Please write out the lines of the data exactly, beginning with the first and ending with the line containing "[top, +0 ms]"; leave the pictures behind.

Source material:
-----
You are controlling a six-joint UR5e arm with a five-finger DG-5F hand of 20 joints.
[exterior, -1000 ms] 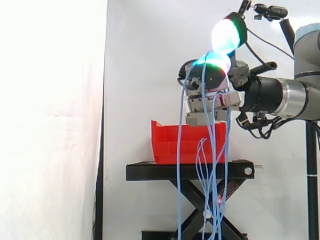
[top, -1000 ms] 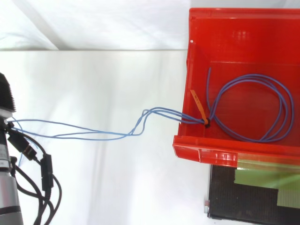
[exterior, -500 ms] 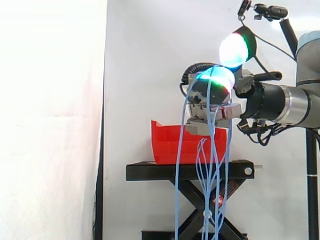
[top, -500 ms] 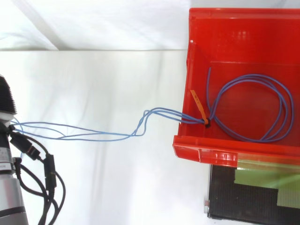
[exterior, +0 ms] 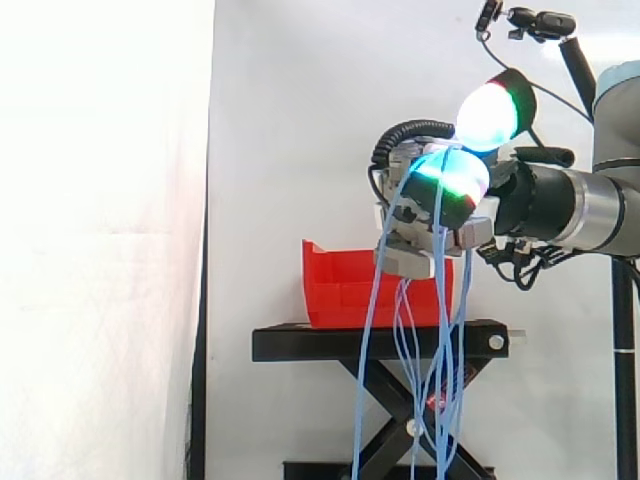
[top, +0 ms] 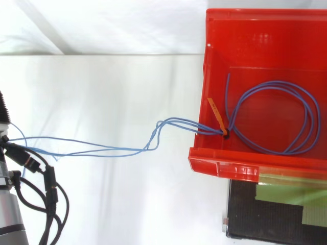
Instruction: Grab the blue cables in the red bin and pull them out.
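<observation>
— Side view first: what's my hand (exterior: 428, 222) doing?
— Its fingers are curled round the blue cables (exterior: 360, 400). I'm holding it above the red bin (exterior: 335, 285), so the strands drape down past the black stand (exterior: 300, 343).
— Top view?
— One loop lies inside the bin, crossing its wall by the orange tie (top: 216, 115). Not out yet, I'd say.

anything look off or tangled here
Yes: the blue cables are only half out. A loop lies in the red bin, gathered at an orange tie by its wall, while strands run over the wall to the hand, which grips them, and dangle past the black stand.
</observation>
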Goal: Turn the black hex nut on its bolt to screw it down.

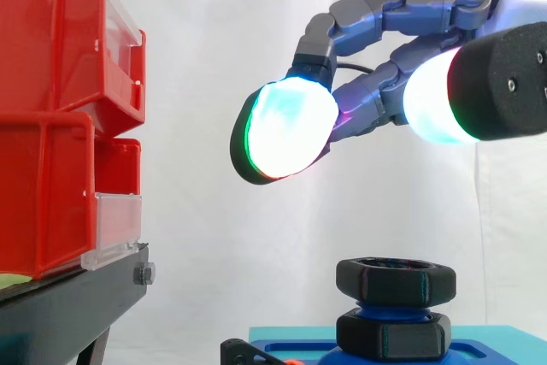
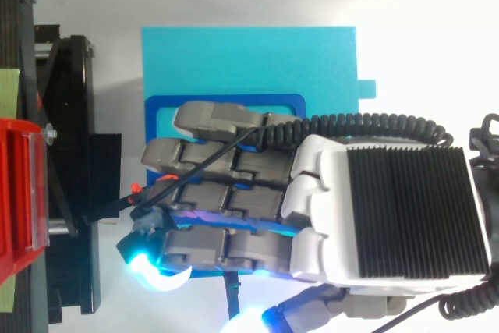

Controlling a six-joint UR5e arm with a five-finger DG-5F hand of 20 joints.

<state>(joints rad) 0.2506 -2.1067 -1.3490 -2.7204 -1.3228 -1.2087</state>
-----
Solution to this task:
You are controlling a six-joint UR5e arm with a five-finger DG-5F hand of 20 joints.
[exterior, -1000 ms] 
[top, -1000 ms] 
[exterior, -500 ms] 
[top, -500 ms] 
[exterior, +0 ms] 
[top, +0 ms] 

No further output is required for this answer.